───── Data segment
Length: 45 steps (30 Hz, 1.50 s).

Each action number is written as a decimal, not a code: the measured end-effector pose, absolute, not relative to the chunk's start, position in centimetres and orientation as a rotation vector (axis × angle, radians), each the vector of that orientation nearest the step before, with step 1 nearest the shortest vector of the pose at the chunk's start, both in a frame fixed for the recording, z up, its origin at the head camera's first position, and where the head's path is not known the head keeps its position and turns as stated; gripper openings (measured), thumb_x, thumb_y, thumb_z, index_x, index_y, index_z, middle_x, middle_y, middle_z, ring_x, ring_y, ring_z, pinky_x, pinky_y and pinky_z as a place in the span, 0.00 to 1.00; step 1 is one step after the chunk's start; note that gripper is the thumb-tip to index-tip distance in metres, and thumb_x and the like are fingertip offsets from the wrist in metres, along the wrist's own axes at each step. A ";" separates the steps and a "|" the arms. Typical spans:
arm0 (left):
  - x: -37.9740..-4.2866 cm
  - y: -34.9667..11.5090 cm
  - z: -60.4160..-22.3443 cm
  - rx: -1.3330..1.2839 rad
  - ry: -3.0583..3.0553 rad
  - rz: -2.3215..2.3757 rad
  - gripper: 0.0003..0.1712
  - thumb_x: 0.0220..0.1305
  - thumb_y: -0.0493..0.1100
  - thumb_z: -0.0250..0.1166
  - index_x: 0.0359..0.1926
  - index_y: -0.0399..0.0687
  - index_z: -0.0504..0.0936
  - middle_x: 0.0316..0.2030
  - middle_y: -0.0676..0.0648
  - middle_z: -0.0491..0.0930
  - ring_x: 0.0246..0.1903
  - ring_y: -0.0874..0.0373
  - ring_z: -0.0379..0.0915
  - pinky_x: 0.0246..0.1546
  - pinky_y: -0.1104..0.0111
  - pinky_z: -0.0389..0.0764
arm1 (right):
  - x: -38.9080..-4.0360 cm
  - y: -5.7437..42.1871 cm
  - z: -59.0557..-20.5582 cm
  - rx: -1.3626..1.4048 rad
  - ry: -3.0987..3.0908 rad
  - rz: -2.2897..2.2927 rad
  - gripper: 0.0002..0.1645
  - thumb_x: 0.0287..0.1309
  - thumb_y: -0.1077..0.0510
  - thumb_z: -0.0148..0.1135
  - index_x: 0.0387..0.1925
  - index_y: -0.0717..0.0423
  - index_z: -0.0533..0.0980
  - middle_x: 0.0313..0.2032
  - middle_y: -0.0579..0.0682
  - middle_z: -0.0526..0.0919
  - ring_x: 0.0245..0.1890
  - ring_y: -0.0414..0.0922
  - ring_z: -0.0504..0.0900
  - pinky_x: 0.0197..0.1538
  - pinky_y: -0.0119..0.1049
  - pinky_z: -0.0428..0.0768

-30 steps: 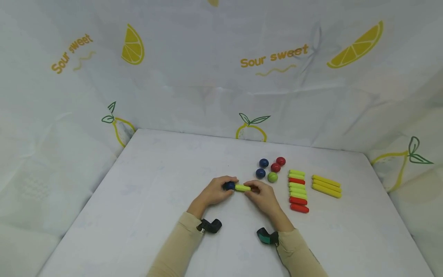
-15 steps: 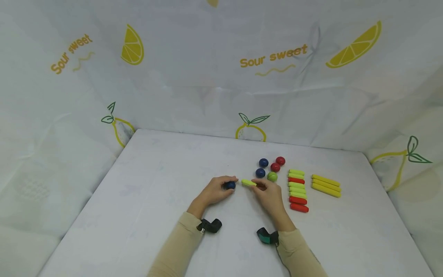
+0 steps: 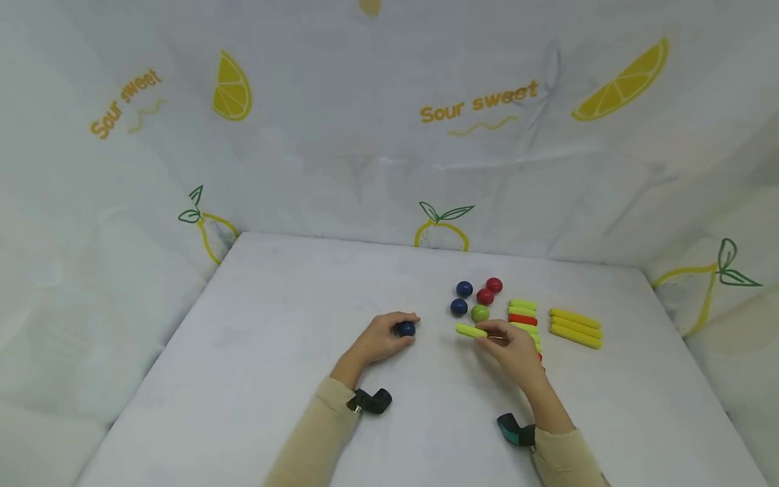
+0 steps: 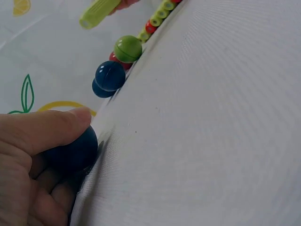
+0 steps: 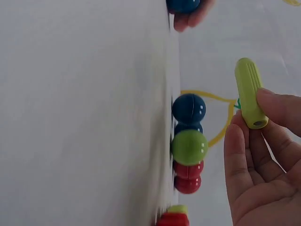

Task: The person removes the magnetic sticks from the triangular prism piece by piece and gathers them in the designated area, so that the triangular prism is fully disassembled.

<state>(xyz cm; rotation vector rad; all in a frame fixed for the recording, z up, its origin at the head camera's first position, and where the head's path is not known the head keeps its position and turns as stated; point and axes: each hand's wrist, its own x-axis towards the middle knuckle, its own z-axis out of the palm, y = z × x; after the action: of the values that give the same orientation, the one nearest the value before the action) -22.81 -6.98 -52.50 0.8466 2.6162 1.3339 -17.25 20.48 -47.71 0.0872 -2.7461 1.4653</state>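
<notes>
On the white table my left hand (image 3: 379, 338) grips a dark blue ball (image 4: 75, 149), thumb on one side and fingers curled round the other. My right hand (image 3: 514, 348) pinches a short yellow-green ribbed rod (image 5: 249, 92) between thumb and fingers, held above the table apart from the ball. A hole shows in the rod's near end in the right wrist view. Behind the right hand lies a column of short yellow-green and red rods (image 3: 523, 318), partly hidden by that hand.
Beyond the hands sit two blue balls (image 3: 459, 307), two red balls (image 3: 485, 296) and a green ball (image 3: 480, 312). To the right lie three longer yellow rods (image 3: 575, 329). A white cloth (image 3: 341, 182) with lemon prints hangs behind the table.
The yellow-green rod has come away from the blue ball. My right hand has carried it rightward, toward the column of rods. The left hand stays in place holding the ball.
</notes>
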 end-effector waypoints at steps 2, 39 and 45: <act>-22.7 -7.1 -52.5 0.857 2.621 1.333 0.23 0.60 0.42 0.66 0.57 0.47 0.77 0.59 0.47 0.76 0.61 0.52 0.69 0.64 0.62 0.68 | -16.5 21.7 -47.6 0.072 -2.759 1.441 0.18 0.57 0.55 0.66 0.48 0.59 0.79 0.46 0.56 0.82 0.44 0.43 0.80 0.44 0.19 0.78; -22.6 -7.0 -52.4 0.881 2.616 1.329 0.21 0.63 0.40 0.63 0.58 0.46 0.76 0.59 0.46 0.76 0.62 0.53 0.69 0.64 0.62 0.68 | -11.7 28.4 -50.0 -0.235 -2.976 0.922 0.22 0.52 0.57 0.69 0.46 0.63 0.73 0.41 0.59 0.81 0.41 0.53 0.79 0.43 0.48 0.82; -22.6 -7.1 -52.4 0.850 2.610 1.334 0.22 0.63 0.41 0.63 0.58 0.47 0.76 0.60 0.46 0.75 0.62 0.52 0.68 0.64 0.62 0.68 | -11.6 28.2 -50.1 -0.231 -2.946 0.921 0.24 0.53 0.56 0.68 0.48 0.64 0.72 0.43 0.61 0.79 0.44 0.55 0.77 0.47 0.53 0.79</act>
<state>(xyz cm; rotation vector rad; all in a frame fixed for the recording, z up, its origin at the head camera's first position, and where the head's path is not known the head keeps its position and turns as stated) -22.55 -7.05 -52.40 0.8503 2.6097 1.3344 -11.64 28.23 -50.10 -0.2309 -2.9458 0.9211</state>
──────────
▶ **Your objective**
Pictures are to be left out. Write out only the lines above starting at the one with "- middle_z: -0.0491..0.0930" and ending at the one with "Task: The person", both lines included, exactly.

▶ **Solution**
  - middle_z: -0.0491..0.0930
  - ring_x: 0.0246..0.1903
  - ring_y: -0.0874..0.0373
  - ring_z: -0.0379..0.0915
  - pinky_x: 0.0246..0.1546
  - pinky_y: -0.1104..0.0111
  - pinky_z: -0.0389..0.0764
arm1 (right):
  - x: -38.9080..-4.0360 cm
  - y: -5.7437..42.1871 cm
  - z: -59.0557..-20.5582 cm
  - rx: -1.3626..1.4048 rad
  - ry: -3.0987..3.0908 rad
  - rz: -2.2897..2.2927 rad
  - gripper: 0.0002..0.1645
  - thumb_x: 0.0287..0.1309
  - thumb_y: -0.1077..0.0510
  - thumb_z: -0.0148..0.1135
  - index_x: 0.0387..0.1925
  - index_y: -0.0717..0.0423
  - index_z: -0.0533..0.0980
  - middle_x: 0.0313..0.2032
  - middle_y: -0.0579..0.0682
  - middle_z: -0.0526..0.0919
  - ring_x: 0.0245..0.1890
  - ring_y: -0.0414..0.0922
  - ring_z: -0.0504..0.0900
  - pinky_x: 0.0197..0.1538
  - pinky_y: -0.0119..0.1049
  - pinky_z: -0.0428..0.0768

-30 steps: 
-15 steps: 
+0 steps: 
+0 steps: 
+0 steps: 

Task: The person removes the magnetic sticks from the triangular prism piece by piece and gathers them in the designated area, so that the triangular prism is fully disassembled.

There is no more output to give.